In an attempt to exonerate the Hydrocarbon Pollution and Remediation Project (HYPREP), its co-ordinator, Dr. Marvin Dekil, in his goodwill message to the leadership of the Movement for the Survival of Ogoni People (MOSOP) on the celebration of Ogoni Day held on the 4th of January, 2020, said “in my solidarity message to the Movement for the Survival of Ogoni People (MOSOP) to mark the 2019 Ogoni Day celebration, I promised that remediation contractors were to be mobilized to sites later that January and I am happy to announce to you that that promise was kept and today remediation contractors are working on 21 lots across the four local government areas of Ogoniland.
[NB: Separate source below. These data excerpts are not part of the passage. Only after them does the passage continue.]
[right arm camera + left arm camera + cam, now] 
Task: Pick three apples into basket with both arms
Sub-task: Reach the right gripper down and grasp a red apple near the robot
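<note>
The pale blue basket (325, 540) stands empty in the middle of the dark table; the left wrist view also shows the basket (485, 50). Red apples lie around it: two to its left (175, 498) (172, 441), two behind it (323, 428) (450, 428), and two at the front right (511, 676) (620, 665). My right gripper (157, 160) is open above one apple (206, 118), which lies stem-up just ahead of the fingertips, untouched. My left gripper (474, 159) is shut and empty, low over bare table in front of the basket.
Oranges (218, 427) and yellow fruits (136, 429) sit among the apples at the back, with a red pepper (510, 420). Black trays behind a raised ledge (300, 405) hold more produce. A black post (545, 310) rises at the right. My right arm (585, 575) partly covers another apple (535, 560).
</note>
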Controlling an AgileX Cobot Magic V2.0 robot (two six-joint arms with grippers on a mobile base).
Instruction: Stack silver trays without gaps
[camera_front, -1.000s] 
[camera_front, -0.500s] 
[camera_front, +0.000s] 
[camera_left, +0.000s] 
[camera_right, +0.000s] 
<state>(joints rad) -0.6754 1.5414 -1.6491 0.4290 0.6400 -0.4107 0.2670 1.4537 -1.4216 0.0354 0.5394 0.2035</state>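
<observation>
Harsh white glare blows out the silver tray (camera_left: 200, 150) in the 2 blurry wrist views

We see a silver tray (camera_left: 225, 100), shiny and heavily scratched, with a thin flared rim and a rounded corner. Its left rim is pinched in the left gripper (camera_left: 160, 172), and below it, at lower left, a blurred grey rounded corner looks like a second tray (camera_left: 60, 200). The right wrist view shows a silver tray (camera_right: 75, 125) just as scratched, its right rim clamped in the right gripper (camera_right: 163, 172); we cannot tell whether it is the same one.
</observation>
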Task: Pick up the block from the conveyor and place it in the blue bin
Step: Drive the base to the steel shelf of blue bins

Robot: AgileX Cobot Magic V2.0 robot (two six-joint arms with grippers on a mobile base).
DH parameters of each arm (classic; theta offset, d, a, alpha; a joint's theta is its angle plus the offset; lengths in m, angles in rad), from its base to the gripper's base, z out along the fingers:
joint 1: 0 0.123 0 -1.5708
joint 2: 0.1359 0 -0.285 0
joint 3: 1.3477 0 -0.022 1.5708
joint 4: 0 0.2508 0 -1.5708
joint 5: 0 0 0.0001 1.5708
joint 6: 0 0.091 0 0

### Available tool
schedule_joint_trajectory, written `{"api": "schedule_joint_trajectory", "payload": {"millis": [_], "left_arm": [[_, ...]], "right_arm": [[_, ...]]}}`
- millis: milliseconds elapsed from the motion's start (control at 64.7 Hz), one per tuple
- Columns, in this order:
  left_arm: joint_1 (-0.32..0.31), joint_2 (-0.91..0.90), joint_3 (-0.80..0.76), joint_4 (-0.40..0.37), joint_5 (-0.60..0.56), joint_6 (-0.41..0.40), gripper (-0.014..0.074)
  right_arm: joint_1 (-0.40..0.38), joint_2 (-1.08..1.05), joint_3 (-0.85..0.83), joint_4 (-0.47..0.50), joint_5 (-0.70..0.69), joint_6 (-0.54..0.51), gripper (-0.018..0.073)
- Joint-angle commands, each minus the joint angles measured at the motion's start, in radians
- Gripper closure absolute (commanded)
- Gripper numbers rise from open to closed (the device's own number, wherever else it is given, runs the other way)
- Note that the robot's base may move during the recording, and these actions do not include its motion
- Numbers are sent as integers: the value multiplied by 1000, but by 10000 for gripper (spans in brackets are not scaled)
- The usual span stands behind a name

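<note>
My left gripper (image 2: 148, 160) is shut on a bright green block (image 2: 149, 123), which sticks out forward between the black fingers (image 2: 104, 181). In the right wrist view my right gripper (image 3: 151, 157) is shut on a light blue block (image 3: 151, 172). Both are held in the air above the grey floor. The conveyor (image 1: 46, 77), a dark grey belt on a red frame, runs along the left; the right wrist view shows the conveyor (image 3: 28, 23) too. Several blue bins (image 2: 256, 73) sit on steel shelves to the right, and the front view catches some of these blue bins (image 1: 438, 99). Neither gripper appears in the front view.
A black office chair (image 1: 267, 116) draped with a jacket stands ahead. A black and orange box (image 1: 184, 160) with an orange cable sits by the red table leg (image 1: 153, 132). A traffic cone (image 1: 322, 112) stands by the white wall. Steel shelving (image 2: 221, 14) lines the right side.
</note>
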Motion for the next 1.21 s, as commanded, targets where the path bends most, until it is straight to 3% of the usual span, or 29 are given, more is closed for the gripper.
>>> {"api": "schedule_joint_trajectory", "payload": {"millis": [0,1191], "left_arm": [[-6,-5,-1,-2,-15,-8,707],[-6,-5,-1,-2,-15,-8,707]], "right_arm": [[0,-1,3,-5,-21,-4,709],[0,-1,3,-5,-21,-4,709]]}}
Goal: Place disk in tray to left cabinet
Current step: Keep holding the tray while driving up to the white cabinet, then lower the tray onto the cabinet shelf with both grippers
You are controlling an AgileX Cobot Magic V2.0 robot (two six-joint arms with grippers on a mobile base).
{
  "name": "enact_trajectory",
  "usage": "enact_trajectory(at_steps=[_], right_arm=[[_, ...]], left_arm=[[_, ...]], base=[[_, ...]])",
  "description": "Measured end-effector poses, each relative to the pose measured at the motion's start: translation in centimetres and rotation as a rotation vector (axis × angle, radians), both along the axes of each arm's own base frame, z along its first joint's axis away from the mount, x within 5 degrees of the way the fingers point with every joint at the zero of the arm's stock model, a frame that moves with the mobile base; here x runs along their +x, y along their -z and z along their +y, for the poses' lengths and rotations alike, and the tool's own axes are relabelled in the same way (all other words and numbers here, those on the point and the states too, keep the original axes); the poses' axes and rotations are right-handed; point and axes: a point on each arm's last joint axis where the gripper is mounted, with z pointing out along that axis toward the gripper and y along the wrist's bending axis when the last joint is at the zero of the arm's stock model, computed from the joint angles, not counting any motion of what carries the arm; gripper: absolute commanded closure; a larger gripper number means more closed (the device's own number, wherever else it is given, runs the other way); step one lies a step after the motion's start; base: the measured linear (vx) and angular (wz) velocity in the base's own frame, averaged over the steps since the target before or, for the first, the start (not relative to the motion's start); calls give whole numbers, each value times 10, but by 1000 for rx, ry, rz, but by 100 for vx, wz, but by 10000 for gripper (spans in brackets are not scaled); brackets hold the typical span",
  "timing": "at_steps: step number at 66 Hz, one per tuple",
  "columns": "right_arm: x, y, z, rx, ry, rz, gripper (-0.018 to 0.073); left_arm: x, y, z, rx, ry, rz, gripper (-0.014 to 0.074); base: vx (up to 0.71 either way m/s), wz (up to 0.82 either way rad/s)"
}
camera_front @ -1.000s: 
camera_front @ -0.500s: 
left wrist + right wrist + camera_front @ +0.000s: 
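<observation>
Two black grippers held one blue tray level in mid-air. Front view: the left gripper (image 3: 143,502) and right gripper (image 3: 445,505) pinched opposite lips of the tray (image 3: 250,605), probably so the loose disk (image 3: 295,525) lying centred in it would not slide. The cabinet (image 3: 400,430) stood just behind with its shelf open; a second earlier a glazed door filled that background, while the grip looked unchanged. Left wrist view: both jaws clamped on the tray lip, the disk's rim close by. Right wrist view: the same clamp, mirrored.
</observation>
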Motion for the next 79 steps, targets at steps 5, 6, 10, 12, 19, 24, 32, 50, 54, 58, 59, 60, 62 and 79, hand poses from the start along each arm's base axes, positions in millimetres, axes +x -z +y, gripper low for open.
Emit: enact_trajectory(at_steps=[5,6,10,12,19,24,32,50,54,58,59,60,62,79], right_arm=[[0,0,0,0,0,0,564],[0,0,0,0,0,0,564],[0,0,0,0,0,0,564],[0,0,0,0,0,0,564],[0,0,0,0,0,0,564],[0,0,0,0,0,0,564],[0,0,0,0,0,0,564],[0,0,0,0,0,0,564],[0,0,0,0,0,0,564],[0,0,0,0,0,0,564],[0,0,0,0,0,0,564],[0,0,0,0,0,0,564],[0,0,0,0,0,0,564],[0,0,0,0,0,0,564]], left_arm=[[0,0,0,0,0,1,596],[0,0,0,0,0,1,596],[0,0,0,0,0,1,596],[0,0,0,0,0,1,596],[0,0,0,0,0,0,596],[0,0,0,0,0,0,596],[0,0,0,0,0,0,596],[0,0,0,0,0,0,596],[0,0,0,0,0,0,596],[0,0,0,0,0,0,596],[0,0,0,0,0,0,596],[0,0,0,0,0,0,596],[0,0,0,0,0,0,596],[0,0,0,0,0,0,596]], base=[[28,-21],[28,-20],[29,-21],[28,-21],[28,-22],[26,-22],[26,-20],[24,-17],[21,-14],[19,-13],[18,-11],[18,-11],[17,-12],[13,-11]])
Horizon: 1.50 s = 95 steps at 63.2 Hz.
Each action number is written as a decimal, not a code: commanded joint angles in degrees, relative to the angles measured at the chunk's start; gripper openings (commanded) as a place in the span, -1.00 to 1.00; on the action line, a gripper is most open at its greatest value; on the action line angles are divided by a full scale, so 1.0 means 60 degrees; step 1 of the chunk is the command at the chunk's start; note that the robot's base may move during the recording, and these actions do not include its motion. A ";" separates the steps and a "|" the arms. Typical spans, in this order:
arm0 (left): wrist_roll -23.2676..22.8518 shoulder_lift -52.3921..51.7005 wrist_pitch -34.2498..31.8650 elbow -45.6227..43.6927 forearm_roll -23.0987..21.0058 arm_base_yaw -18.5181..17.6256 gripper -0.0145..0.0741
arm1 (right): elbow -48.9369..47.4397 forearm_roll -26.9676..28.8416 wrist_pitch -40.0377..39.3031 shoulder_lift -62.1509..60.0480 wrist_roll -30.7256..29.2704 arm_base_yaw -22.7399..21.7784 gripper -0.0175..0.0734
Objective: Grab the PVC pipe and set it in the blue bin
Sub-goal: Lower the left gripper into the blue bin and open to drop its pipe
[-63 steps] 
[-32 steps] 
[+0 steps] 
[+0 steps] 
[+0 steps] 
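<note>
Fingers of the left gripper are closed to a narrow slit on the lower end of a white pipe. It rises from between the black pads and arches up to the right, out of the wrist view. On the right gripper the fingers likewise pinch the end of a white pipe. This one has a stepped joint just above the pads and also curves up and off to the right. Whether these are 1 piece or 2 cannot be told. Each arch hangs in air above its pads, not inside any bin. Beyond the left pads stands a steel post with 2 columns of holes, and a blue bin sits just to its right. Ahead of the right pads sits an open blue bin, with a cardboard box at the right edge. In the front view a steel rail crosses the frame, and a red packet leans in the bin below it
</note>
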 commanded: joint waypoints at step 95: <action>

In spite of the communal and environmental factors that stood in our way, work has progressed appreciably”.
Dekil went on to say “We have taken a step further since the UNEP report narrows the provision of potable water to only impacted communities by signing a Memorandum of Understanding (MOU) with the Rivers State Ministry of Water Resources and Rural Development to rehabilitate moribund state water facilities in Ogoniland in an effort to expand access to potable water”.
On the issue of providing health facilities for the people, the Project Coordinator said “In like manner, we have also reached an understanding with the State Ministry of Health to use its facilities in the health impact study as recommended by the UNEP report.
“In the incoming days, we shall launch our third medical mission to Ogoniland for the people, especially those who, for lack of funds, have lived with their health challenges for too long. The mission will cater to general health services and surgeries both minor and major”.
Recently, the Executive Governor of Rivers State, Chief Nyesom Wike CON, GSSRS, POS Africa, bared his mind on the matter while playing host to the Minister of Environment, Dr Mohammed Mahmoud Abubakar, at Government House, Port Harcourt. He pointed at the unnecessary politicization of the programme as the reason for its failure and advised the Federal Government to, as a matter of urgency, reverse its alienation of the State government and include relevant stakeholders if it is serious with implementing the programme.
Governor Wike further advised the Federal Government to stop engaging incompetent contractors in the name of party loyalists and endeavour to adopt an all-inclusive dialogue with relevant stakeholders to move the programme forward.
The time has come for the Federal Government to take a bold step toward reversing the present lopsided implementation of the clean-up programme and include the State government and other stakeholders to ensure the overall success of the scheme. It is not out of place for the Federal Government to also take a look at other models used in other oil producing countries where there have been occurrences of oil spills and successful remediation and, if possible, adopt relevant sections that can form a better template for the Nigerian situation.
Time has also come for HYPREP to show more seriousness and commitment to the implementation of the programme. Potable water, health facilities and building the Center of Excellence meant for the people of Ogoni as recommended by UNEP should be moved from the planning stage to the stage of actualization. No more promises but actions.
Godam is of the Rivers State Ministry of Information and Communications.